メンバーは俺とシルヴィアとチャックの3人だ。タダヒロたちは当然南部まで付き合う義理もないので王都で別れた。それでもチャックが同行してくれたのは喜ばしいことだ。戦闘になっても彼がいれば大概のことはどうにかなるだろう。
俺たちはシャルロッテさんに荷車と馬を前回とは違い合法的に借りることができた。シャルロッテさんは俺たちに、大出世だね。といって笑って見送ってくれた。

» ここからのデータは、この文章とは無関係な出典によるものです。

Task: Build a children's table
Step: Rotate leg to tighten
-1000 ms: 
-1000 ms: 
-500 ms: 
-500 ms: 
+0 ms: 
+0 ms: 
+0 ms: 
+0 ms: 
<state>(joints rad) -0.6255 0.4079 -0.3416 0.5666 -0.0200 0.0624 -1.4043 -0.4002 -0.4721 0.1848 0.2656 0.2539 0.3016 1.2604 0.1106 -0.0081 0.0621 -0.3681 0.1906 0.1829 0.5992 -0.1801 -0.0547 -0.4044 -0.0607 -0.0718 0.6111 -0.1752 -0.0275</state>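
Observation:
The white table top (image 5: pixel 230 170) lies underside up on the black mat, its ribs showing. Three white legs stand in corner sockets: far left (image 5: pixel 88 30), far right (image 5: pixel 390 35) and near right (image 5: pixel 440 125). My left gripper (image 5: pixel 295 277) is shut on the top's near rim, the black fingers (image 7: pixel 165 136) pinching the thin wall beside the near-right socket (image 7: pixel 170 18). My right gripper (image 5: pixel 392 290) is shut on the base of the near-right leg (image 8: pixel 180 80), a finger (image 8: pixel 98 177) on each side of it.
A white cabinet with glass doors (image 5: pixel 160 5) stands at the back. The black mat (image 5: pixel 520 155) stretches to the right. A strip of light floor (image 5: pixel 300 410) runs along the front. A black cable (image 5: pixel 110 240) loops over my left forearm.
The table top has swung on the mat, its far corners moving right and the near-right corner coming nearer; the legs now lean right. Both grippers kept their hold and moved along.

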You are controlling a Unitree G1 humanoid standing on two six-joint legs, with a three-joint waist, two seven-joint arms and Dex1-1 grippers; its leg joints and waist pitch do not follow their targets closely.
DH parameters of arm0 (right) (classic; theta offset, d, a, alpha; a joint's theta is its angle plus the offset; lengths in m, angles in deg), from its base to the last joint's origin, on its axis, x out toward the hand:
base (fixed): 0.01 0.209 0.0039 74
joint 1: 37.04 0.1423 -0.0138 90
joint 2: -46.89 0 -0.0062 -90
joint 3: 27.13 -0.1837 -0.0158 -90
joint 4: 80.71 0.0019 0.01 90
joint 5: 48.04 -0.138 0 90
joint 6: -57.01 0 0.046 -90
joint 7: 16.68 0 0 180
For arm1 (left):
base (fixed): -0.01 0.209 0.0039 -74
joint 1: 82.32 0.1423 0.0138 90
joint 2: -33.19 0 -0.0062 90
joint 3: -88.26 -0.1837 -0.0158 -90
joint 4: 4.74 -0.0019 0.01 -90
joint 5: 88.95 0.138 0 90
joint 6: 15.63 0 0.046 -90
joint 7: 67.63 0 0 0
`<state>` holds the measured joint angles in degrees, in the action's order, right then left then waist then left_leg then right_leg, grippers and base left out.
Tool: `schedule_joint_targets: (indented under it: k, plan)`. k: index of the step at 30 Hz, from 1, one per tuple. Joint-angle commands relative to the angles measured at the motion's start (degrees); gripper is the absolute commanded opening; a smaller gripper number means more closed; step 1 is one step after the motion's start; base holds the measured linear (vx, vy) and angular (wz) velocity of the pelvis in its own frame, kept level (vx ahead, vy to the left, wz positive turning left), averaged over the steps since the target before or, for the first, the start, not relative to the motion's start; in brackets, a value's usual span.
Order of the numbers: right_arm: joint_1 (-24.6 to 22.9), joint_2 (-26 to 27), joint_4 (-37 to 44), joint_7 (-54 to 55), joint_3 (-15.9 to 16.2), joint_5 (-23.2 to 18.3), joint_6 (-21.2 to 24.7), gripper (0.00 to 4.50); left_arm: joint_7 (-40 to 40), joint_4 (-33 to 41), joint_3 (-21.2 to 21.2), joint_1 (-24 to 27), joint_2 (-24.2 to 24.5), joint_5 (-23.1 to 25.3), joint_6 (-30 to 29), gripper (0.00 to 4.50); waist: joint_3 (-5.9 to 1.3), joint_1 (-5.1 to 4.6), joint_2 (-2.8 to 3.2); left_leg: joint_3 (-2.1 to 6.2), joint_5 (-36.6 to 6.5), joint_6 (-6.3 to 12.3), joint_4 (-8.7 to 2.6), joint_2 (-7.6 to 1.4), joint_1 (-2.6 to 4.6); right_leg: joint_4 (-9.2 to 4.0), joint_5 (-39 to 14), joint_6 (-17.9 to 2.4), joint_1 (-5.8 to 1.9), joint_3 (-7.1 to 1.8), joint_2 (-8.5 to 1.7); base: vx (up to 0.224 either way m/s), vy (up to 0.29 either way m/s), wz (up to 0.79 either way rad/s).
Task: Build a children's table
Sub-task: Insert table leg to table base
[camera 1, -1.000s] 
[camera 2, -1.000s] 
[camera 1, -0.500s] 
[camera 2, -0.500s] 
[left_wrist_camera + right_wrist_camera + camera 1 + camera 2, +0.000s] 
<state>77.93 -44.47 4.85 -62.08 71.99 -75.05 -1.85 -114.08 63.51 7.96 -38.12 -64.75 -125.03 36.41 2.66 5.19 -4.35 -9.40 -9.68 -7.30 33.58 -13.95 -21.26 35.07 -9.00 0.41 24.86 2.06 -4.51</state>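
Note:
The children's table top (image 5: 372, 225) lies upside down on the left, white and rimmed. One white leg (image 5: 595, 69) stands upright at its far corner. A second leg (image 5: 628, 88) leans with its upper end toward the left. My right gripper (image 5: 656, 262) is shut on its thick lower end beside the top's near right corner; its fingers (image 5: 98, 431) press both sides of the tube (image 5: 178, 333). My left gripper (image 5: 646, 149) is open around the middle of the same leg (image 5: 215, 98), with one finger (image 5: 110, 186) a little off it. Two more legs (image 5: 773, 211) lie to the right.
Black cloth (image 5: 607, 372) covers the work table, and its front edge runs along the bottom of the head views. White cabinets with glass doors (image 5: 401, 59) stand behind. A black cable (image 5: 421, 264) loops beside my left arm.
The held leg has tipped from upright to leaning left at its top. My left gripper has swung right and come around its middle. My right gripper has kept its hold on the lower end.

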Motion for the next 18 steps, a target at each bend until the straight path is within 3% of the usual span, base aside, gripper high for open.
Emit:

前回の逃亡劇とは違いそれほど切羽詰まっていないのが大きな違いである。
南部まではいくつかの町に立ち寄り宿泊しながら約一週間ほどをかけて南部までたどり着いた。
「これは僻地だわ。」
シルヴィアはわざとらしい大声で言う。
「そうだな。これは…想像以上に田舎だな。」
チャックも辺りを見渡す。
「でも、俺たちはもうちょっと南部の中心都市に配属されるので悲観的になる必要はないと思いますよ。」
俺は苦笑いしながら呼びかける。
「でもさぁ?先週まで王都にいていきなり南部はちょっと刺激が強いよ?」
シルヴィアは心底だるそうな顔で言う。
「でも、家族を救いたいんだろ?しょうがないだろ。」
チャックが嗜めるように言う。シルヴィアは不服そうな顔で黙り込む。
「まあでも、見つけ次第逮捕されることもなくなったんですし気楽にいきましょうよ。」
俺は荷車にもたれかかる。
「たしかに、軍に逮捕されることはない。でも、ペトロバツは私たちに異様な執着を見せてる。確かに、軍が正式に身柄を拘束してくることは無くなったけど、迷宮都市みたいに刺客を送り込んでくる可能性は十分にある。油断しないでね。」
シルヴィアは俺を睨む。
「やっぱり安全じゃないんですか?」
俺は顔を青くする。
「だから俺がついて来たんだろ?」
チャックは呆れたような顔で言う。
とりあえず俺は深呼吸することにした。上手くできなかったが。